Who am I?
“Who am I? What am I doing? Y does it feel like I am losing?”
Who amI? Who am I? That is a simple, but to me it seems to be an extremely tough question. It's not like I don't feel comfortable with myself and I am pretending to be someone I am not. I guess the best way to describe it is that I don't know what I am really supposed to do with my life. I feel like everyone has that same sort of feeling at some point in their life. It just seems that everyone seems to find what they are supposed to be doing with their lives and are happy but I still can't seem to decide. I put a lot of pressure on myself on trying to figure out what I'm supposed to do. I don't know what I'm supposed to do, but all I do know is I like to write. Whenever I write I feel like I better understand myself. I write words down that help repair my damaged self.
“I seem to fail and fail. I never prevail. I feel like I'm isolated in jail."

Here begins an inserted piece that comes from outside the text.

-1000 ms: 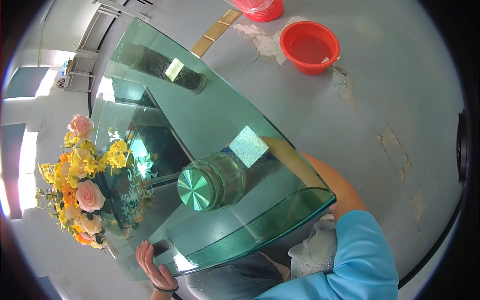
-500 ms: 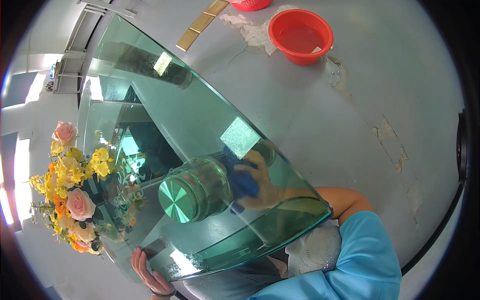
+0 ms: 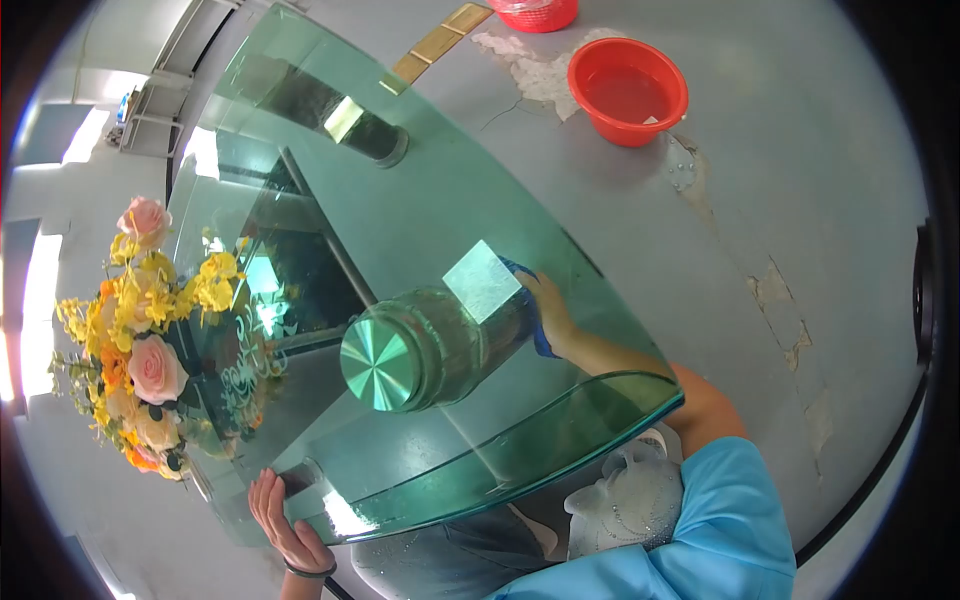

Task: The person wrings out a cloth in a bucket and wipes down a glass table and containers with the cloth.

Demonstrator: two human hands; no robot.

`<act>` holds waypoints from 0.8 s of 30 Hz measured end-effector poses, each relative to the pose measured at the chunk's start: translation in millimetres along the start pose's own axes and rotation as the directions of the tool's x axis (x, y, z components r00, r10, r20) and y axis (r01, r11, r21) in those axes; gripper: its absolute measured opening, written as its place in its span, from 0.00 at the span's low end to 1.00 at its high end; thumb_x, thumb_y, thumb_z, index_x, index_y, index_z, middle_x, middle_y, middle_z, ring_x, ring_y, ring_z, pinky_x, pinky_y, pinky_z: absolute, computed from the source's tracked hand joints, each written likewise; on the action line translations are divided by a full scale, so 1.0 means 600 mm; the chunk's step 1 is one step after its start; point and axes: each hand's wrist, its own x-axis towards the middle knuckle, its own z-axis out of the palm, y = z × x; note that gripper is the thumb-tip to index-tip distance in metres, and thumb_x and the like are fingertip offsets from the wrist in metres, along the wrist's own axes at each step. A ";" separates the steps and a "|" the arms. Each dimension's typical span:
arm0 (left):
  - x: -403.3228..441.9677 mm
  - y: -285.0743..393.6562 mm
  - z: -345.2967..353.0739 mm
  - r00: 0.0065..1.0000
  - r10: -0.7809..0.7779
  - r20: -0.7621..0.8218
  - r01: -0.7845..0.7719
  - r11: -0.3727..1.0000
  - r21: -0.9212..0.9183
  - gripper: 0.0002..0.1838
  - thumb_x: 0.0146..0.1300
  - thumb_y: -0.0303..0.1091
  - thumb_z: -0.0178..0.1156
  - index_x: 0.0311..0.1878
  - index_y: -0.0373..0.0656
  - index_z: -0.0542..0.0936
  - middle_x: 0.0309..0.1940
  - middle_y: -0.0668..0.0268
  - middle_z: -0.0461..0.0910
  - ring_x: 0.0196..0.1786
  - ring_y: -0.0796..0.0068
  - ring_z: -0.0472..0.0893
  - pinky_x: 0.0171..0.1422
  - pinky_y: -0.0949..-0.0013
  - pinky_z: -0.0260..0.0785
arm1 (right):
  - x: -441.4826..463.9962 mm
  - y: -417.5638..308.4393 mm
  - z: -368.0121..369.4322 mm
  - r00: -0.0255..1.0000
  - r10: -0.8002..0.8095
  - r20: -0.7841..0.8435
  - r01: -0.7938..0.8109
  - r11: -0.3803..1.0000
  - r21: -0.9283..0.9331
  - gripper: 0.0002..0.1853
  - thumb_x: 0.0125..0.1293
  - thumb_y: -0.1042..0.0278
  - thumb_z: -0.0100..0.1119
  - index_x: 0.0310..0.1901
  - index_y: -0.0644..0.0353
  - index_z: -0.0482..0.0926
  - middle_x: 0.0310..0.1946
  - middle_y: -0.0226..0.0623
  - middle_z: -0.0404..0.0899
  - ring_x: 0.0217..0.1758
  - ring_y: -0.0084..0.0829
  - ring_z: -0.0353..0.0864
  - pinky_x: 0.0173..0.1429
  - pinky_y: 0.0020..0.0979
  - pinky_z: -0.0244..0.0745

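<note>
Beneath the green glass tabletop (image 3: 500, 400), my right hand (image 3: 550, 308) is closed on a blue cloth (image 3: 543, 338). The cloth lies against the side of a thick cylindrical table leg (image 3: 430, 355) with a shiny round metal cap; the glass and a bright reflection partly cover it. My left hand (image 3: 283, 522), with a dark band at the wrist, lies on the near left edge of the glass, fingers stretched out. A bunch of artificial flowers (image 3: 150, 350), pink, yellow and orange, stands at the left of the glass.
A red basin (image 3: 628, 92) is on the grey floor, with a red basket (image 3: 535, 12) behind it. Gold-coloured strips (image 3: 440, 45) lie near the glass's far edge. A second cylindrical leg (image 3: 385, 140) shows through the glass. The floor has chipped patches (image 3: 785, 310).
My right hand has moved with the blue cloth round to the outer right side of the leg. The view has shifted slightly; my left hand stays at the glass edge.
</note>
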 end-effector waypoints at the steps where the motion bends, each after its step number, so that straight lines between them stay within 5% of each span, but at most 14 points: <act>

Writing has always been my closest companion. When I type or write out my thoughts it feels like I am breathing fresh air. When I write out and I'm completely honest the words fall onto the page effortlessly. In my book "Jimmy" I write that I want to share my feelings not help destroy. I want to reveal my despair and show that I care. I want to inspire others to write out their distressed thoughts. No matter how dark and decrepit the thoughts that are on a persons mind. I want the pen or keyboard to be used violently. Use your words to kill your darkest thoughts.